[Aim of the exercise]: Beginning with the first entry, print all the records exactly.

[Extracted data entries]
··········

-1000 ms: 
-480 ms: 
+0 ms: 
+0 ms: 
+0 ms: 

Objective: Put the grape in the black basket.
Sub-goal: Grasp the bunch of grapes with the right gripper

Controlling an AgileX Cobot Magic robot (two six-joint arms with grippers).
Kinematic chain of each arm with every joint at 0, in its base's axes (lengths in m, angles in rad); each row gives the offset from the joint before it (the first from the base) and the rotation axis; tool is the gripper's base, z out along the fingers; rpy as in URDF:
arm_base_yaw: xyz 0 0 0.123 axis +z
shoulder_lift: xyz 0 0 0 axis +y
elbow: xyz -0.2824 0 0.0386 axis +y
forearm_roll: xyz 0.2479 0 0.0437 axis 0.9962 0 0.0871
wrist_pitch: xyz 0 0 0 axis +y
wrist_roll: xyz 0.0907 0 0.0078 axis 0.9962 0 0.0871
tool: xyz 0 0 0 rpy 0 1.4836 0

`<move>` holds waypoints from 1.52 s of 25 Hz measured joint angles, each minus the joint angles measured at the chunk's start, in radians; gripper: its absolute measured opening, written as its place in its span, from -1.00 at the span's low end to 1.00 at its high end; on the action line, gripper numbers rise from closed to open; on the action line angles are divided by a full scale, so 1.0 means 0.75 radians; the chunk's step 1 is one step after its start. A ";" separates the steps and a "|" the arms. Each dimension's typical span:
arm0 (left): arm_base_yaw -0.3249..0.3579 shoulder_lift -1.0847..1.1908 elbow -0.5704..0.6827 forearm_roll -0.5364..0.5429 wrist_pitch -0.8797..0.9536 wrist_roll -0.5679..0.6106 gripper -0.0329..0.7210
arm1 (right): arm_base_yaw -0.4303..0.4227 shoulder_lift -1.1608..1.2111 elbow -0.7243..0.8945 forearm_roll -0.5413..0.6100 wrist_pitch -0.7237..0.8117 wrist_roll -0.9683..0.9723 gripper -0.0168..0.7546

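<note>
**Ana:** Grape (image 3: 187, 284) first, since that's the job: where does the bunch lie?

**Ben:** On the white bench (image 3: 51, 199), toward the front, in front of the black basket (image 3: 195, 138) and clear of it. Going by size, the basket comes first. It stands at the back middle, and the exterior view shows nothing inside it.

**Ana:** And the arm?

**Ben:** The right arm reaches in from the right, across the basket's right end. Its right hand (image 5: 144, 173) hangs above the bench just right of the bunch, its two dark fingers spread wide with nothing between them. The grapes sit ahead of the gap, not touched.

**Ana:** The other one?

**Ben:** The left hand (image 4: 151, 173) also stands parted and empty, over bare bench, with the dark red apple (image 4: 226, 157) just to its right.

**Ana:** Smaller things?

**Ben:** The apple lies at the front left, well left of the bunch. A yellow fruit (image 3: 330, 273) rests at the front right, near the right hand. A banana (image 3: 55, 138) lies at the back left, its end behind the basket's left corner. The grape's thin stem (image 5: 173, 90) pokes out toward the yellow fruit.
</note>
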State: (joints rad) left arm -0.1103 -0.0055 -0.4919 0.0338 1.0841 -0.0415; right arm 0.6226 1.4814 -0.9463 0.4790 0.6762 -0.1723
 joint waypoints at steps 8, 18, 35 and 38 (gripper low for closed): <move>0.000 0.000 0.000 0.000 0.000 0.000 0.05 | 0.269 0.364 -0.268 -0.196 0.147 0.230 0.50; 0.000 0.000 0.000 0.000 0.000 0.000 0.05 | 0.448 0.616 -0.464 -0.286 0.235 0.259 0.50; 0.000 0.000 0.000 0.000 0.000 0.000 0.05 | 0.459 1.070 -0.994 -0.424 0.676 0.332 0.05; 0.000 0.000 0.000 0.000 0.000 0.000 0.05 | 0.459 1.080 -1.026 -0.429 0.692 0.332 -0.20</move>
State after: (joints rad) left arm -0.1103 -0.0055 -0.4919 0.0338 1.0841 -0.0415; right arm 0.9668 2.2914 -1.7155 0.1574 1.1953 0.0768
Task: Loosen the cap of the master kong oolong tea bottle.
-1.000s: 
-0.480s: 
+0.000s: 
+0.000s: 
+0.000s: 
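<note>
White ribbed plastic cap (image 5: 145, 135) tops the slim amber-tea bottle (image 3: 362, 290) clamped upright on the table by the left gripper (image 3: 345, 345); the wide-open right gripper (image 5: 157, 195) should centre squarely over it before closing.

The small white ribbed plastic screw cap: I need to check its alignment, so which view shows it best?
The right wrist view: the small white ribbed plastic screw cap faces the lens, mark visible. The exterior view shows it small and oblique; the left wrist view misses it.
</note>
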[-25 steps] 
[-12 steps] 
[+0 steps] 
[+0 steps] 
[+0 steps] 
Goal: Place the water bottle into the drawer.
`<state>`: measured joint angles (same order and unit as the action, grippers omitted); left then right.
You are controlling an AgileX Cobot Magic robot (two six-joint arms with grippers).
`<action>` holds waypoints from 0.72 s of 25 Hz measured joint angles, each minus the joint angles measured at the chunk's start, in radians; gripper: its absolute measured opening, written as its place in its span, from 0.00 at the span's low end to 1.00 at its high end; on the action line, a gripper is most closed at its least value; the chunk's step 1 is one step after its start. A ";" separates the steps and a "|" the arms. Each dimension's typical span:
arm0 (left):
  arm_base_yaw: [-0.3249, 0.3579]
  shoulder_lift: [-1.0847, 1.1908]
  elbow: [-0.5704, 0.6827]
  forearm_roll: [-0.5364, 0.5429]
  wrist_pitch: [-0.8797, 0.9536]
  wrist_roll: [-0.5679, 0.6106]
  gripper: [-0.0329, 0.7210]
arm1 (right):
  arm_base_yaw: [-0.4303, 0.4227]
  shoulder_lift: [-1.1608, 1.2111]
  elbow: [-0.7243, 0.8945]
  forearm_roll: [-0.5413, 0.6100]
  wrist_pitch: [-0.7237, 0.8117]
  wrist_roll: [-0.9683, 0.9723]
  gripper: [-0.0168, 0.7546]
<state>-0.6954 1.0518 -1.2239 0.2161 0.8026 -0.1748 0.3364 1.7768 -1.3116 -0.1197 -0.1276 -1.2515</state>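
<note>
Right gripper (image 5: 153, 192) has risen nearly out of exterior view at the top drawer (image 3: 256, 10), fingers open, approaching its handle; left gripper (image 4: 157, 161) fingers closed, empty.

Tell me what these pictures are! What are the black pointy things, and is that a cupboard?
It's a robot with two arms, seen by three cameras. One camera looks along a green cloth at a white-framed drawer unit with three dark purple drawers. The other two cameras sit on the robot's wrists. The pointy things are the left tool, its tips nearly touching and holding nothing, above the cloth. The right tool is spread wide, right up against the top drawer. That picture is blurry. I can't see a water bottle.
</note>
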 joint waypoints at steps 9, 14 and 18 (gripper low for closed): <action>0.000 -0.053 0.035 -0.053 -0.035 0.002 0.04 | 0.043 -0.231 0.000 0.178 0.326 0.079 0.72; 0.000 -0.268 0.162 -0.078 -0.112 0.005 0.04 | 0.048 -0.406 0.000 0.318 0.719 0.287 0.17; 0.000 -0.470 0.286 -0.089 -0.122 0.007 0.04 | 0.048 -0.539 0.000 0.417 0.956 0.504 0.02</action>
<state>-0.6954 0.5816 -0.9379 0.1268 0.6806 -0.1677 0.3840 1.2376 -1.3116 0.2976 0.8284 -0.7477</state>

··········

[Solved exercise]:
-1000 ms: 
-480 ms: 
+0 ms: 
+0 ms: 
+0 ms: 

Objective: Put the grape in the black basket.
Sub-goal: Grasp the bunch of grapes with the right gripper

Controlling an AgileX Cobot Magic robot (two six-joint arms with grippers).
Kinematic chain of each arm with every joint at 0, in its base's axes (lengths in m, angles in rad); each row gives the offset from the joint before it (the first from the base) and the rotation axis; tool is the gripper's base, z out along the fingers; rpy as in URDF:
arm_base_yaw: xyz 0 0 0.123 axis +z
shoulder_lift: xyz 0 0 0 axis +y
elbow: xyz -0.2824 0 0.0386 axis +y
forearm_roll: xyz 0.2479 0 0.0437 axis 0.9962 0 0.0871
wrist_pitch: xyz 0 0 0 axis +y
wrist_roll: xyz 0.0907 0 0.0078 axis 0.9962 0 0.0871
tool: xyz 0 0 0 rpy 0 1.4836 0

`<move>` holds waypoints from 1.52 s of 25 Hz measured joint angles, each minus the joint angles measured at the chunk's start, in radians; gripper: its absolute measured opening, written as its place in its span, from -1.00 at the span's low end to 1.00 at its high end; on the action line, gripper numbers rise from closed to open; on the action line angles are divided by a full scale, so 1.0 means 0.75 radians; the chunk's step 1 is one step after its start. A ";" separates the steps and a "|" the arms. Each dimension's typical span:
arm0 (left): arm_base_yaw -0.3249..0.3579 shoulder_lift -1.0847..1.1908 elbow -0.5704..0.6827 forearm_roll -0.5364..0.5429 wrist_pitch -0.8797..0.9536 wrist_roll -0.5679..0.6106 gripper -0.0329..0.7210
arm1 (right): arm_base_yaw -0.4303..0.4227 shoulder_lift -1.1608..1.2111 elbow -0.7243..0.8945 forearm_roll -0.5413..0.6100 wrist_pitch -0.7237..0.8117 wrist_roll -0.9683..0.9723 gripper -0.0168..0.7546

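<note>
**Ana:** Grape (image 3: 187, 284) first, since that's the job: where does the bunch lie?

**Ben:** On the white bench (image 3: 51, 199), toward the front, in front of the black basket (image 3: 195, 138) and clear of it. Going by size, the basket comes first. It stands at the back middle, and the exterior view shows nothing inside it.

**Ana:** And the arm?

**Ben:** The right arm reaches in from the right, across the basket's right end. Its right hand (image 5: 144, 173) hangs above the bench just right of the bunch, its two dark fingers spread wide with nothing between them. The grapes sit ahead of the gap, not touched.

**Ana:** The other one?

**Ben:** The left hand (image 4: 151, 173) also stands parted and empty, over bare bench, with the dark red apple (image 4: 226, 157) just to its right.

**Ana:** Smaller things?

**Ben:** The apple lies at the front left, well left of the bunch. A yellow fruit (image 3: 330, 273) rests at the front right, near the right hand. A banana (image 3: 55, 138) lies at the back left, its end behind the basket's left corner. The grape's thin stem (image 5: 173, 90) pokes out toward the yellow fruit.
</note>
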State: (joints rad) left arm -0.1103 -0.0055 -0.4919 0.0338 1.0841 -0.0415; right arm 0.6226 1.4814 -0.9463 0.4790 0.6762 -0.1723
 joint waypoints at steps 8, 18, 35 and 38 (gripper low for closed): <move>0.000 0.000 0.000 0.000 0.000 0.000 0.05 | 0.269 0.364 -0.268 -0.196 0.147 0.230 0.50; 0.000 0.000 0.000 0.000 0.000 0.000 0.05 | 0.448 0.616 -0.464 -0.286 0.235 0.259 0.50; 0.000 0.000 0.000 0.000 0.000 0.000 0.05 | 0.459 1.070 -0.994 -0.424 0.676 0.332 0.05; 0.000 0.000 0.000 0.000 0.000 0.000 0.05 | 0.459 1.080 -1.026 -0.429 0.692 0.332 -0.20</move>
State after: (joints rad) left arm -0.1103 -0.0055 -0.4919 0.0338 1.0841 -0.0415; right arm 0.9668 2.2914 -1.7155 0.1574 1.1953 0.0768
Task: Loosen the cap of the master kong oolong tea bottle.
-1.000s: 
-0.480s: 
+0.000s: 
+0.000s: 
+0.000s: 
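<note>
White ribbed plastic cap (image 5: 145, 135) tops the slim amber-tea bottle (image 3: 362, 290) clamped upright on the table by the left gripper (image 3: 345, 345); the wide-open right gripper (image 5: 157, 195) should centre squarely over it before closing.

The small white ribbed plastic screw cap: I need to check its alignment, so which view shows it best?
The right wrist view: the small white ribbed plastic screw cap faces the lens, mark visible. The exterior view shows it small and oblique; the left wrist view misses it.
</note>
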[-25 steps] 
[-12 steps] 
[+0 steps] 
[+0 steps] 
[+0 steps] 
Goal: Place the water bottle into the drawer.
`<state>`: measured joint angles (same order and unit as the action, grippers omitted); left then right.
You are controlling an AgileX Cobot Magic robot (two six-joint arms with grippers).
`<action>` holds waypoints from 0.72 s of 25 Hz measured joint angles, each minus the joint angles measured at the chunk's start, in radians; gripper: its absolute measured opening, written as its place in its span, from 0.00 at the span's low end to 1.00 at its high end; on the action line, a gripper is most closed at its least value; the chunk's step 1 is one step after its start. A ";" separates the steps and a "|" the arms. Each dimension's typical span:
arm0 (left):
  arm_base_yaw: [-0.3249, 0.3579]
  shoulder_lift: [-1.0847, 1.1908]
  elbow: [-0.5704, 0.6827]
  forearm_roll: [-0.5364, 0.5429]
  wrist_pitch: [-0.8797, 0.9536]
  wrist_roll: [-0.5679, 0.6106]
  gripper: [-0.0329, 0.7210]
arm1 (right):
  arm_base_yaw: [-0.4303, 0.4227]
  shoulder_lift: [-1.1608, 1.2111]
  elbow: [-0.7243, 0.8945]
  forearm_roll: [-0.5413, 0.6100]
  wrist_pitch: [-0.7237, 0.8117]
  wrist_roll: [-0.9683, 0.9723]
  gripper: [-0.0168, 0.7546]
<state>-0.6954 1.0518 -1.2239 0.2161 0.8026 -0.1748 0.3364 1.7768 -1.3116 -0.1197 -0.1276 -1.2515</state>
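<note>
Right gripper (image 5: 153, 192) has risen nearly out of exterior view at the top drawer (image 3: 256, 10), fingers open, approaching its handle; left gripper (image 4: 157, 161) fingers closed, empty.

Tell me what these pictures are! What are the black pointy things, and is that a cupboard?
It's a robot with two arms, seen by three cameras. One camera looks along a green cloth at a white-framed drawer unit with three dark purple drawers. The other two cameras sit on the robot's wrists. The pointy things are the left tool, its tips nearly touching and holding nothing, above the cloth. The right tool is spread wide, right up against the top drawer. That picture is blurry. I can't see a water bottle.
</note>
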 joint waypoints at steps 9, 14 and 18 (gripper low for closed): <action>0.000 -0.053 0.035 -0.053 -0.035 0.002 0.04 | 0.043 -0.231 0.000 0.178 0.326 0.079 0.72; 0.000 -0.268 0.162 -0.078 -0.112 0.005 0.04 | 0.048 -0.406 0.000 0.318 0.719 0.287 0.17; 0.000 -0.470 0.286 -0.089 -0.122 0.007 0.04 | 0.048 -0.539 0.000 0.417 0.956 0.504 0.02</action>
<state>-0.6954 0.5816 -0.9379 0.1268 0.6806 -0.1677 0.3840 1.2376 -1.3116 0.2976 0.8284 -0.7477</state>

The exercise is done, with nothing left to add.